Sam: Probably I am too afraid of making obscure statements, but for sure there is a lot of inspiring material there. To be honest, I am am trying to avoid the subject of corruption especially when it is about Egypt and Italy as I sit in my studio in Amsterdam. I can secretly relate to him regarding the similarity between Italy and the Middle East in regards to corruption. However, this in itself needs elaboration to avoid misreadings because I hear similar Orientalist statements about Italy and the Middle East from people in northern Europe who are not familiar with the difference in complexities, in regards to corruption in the Egyptian and Italian contexts.
Mohammad: The issue of the place of public intellectuals is a very important one because it has a lot to do with Khan taking comfort with respect to corruption in Italy. I think we can probably make some correlation here between the spectrum of corruption and the relevance of the public intellectual to the political and social direction of a given society. Also there is something to be said about the intensity of open and obvious corruption in a given society and its correlation to the level of press freedoms and freedom of expression in that society in general. The third correlation is of course about the correlation between freedom of expression and the significance of public intellectuals in a given society and how in this context, the public intellectual erroneously embodies the triumph of a particular intellectual or a group of intellectuals by becoming respected and well known, despite the political and social barriers set up for them by the state. In such societies intellectuals as Khan rightly asserts, are a major co-factor in its intensification, compensating with their intellect whatever is missing due to repression. It is also wrongly assumed that a society which enjoys freedom of expression and independent scientific research from church and state may no longer need the guiding light of its intellectuals.
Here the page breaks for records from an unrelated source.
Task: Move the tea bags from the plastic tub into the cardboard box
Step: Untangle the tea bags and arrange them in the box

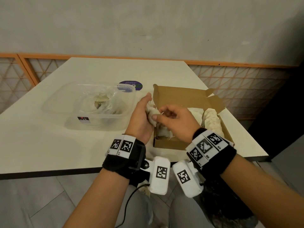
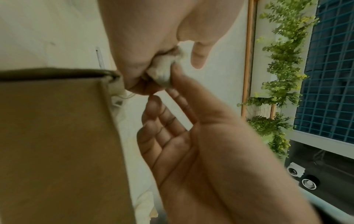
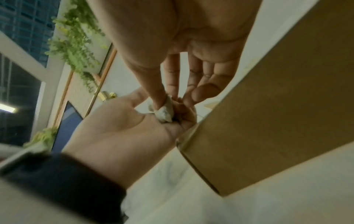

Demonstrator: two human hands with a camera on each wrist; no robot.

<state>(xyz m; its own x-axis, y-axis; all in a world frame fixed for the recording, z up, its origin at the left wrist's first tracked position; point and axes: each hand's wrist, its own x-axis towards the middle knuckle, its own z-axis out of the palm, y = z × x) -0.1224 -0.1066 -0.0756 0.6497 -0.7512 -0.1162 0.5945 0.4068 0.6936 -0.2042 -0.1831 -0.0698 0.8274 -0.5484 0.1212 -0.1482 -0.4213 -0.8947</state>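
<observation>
Over the near-left corner of the open brown cardboard box [image 1: 189, 97], the left hand [image 1: 141, 119] cups a crumpled, papery white tea bag [image 1: 152, 115] in its curled fingers while the right hand [image 1: 177, 119] pinches the same bag between thumb and fingertips. More pale, lumpy tea bags [image 1: 212, 119] lie inside the box. To the left on the smooth white table [image 1: 49, 145] stands the clear, rounded-rectangular plastic tub [image 1: 92, 104], holding a few bags.

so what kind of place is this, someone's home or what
Hard to say for sure; it looks more like an indoor commercial or office-type space than a home: a plain white table against a bare wall, orange-framed lattice panels behind it, and trailing greenery beside blue-gridded glazing.
</observation>
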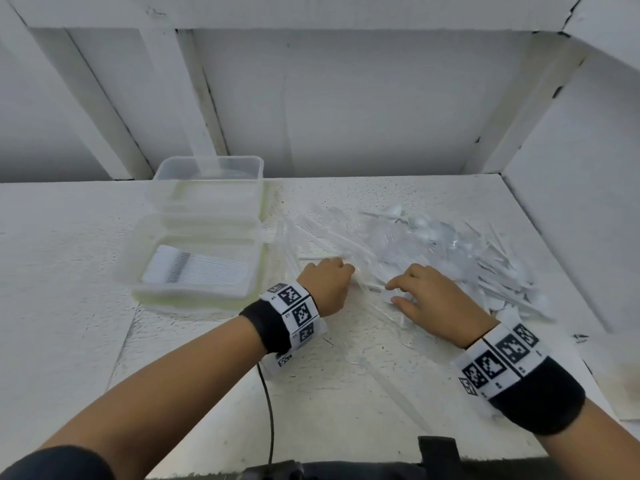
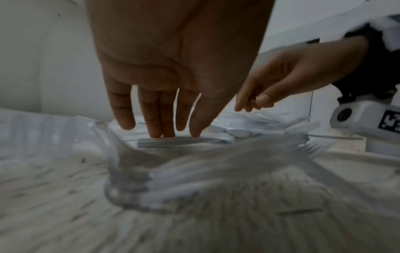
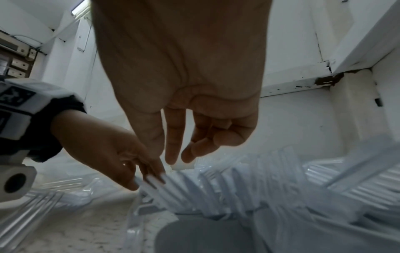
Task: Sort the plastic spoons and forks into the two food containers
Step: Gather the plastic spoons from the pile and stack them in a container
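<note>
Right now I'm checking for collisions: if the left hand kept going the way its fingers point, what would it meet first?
The left hand would first meet the loose pile of clear plastic spoons and forks; its fingertips already look about to touch it, though depth is unclear.

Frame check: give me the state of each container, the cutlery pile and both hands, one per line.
Near container: open, holds a row of stacked cutlery.
Far container: open, looks empty.
Cutlery pile: loose on the table, unsorted.
Left hand: fingertips on a cutlery stack.
Right hand: over the pile, grip unclear.
</note>
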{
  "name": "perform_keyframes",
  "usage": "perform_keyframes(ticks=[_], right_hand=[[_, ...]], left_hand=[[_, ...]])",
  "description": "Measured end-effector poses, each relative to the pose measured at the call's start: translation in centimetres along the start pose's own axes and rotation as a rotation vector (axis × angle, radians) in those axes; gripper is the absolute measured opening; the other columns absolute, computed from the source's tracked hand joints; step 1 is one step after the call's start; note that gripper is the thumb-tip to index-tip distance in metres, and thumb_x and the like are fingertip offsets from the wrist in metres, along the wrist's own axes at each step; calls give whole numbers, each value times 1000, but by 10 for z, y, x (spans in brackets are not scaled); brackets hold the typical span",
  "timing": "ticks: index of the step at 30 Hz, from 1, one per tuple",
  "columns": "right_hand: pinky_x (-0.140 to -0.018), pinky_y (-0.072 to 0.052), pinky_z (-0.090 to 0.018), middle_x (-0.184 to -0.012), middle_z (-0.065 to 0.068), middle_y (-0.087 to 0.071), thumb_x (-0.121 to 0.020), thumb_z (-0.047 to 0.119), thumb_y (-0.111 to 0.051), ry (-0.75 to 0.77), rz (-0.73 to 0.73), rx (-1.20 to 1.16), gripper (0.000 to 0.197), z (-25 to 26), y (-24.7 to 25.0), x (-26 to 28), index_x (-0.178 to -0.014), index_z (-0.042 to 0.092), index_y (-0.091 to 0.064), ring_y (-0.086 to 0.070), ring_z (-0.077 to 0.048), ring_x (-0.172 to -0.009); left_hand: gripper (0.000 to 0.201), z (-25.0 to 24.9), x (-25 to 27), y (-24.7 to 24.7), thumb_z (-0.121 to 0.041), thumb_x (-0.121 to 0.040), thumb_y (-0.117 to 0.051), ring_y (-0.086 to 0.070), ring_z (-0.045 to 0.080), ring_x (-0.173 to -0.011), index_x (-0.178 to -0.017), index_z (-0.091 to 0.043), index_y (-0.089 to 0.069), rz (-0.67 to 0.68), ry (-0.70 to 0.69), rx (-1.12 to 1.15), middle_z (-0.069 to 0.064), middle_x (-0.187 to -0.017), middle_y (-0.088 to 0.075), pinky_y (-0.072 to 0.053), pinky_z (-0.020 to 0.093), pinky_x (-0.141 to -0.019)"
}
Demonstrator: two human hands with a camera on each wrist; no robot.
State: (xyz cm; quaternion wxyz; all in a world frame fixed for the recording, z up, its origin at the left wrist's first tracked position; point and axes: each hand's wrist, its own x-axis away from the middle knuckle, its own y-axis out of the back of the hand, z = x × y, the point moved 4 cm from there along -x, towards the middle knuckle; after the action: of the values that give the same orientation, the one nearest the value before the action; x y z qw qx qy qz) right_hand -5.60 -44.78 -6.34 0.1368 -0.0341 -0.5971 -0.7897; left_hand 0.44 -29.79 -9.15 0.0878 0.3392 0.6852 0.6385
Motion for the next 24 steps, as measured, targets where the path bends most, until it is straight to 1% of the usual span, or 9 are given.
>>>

Sam: This is true but there is also another side to this, which is those cases in which a form of good corruption or what I call the corruption of the corruption is exercised by its public intellectuals. I can’t help but think about the example of Saadi in Golistan, about the judicious lie versus the seditious truth. In short, a despotic king wants to execute a man who happens to not be a Persian speaker. As he realizes he is going to be killed he starts to curse and swear at the king. The king asks one of his ministers about the meaning of the convict’s words. In order to save the person’s life, the minister lies, saying he is praying for the life and well being of the majesty. The surprised king ends up forgiving the poor man. Meanwhile a saboteur minister tells the truth to the king. Surprisingly, the king blames the truth-telling minister rather than the lying one, shaming him for his supposedly good deed that nevertheless was going to cost one’s life, the moral conclusion of the story being that there are cases in which one ought to favor the judicious lie over the seditious truth. The story can also be an example of the differential ethics and therefore aesthetics in an imperial worldview that later informs that of the Ottoman, Safavid and Mughal empires. I think this is why such a sophisticated social game seems to be a plain corruption from the position of a puritanically constructed Western worldview which sees itself as a direct, honest and essentially non-corrupted or even corruptible society.
Sam Samiee is an Iranian Amsterdam-based painter and essayist, currently a resident artist in the two-year program at Rijksakademie van Beeldende Kunsten.
Mohammad Salemy is an independent NYC/Vancouver-based critic and curator from Iran. Salemy holds an MA degree in Critical and Curatorial Studies from the University of British Columbia.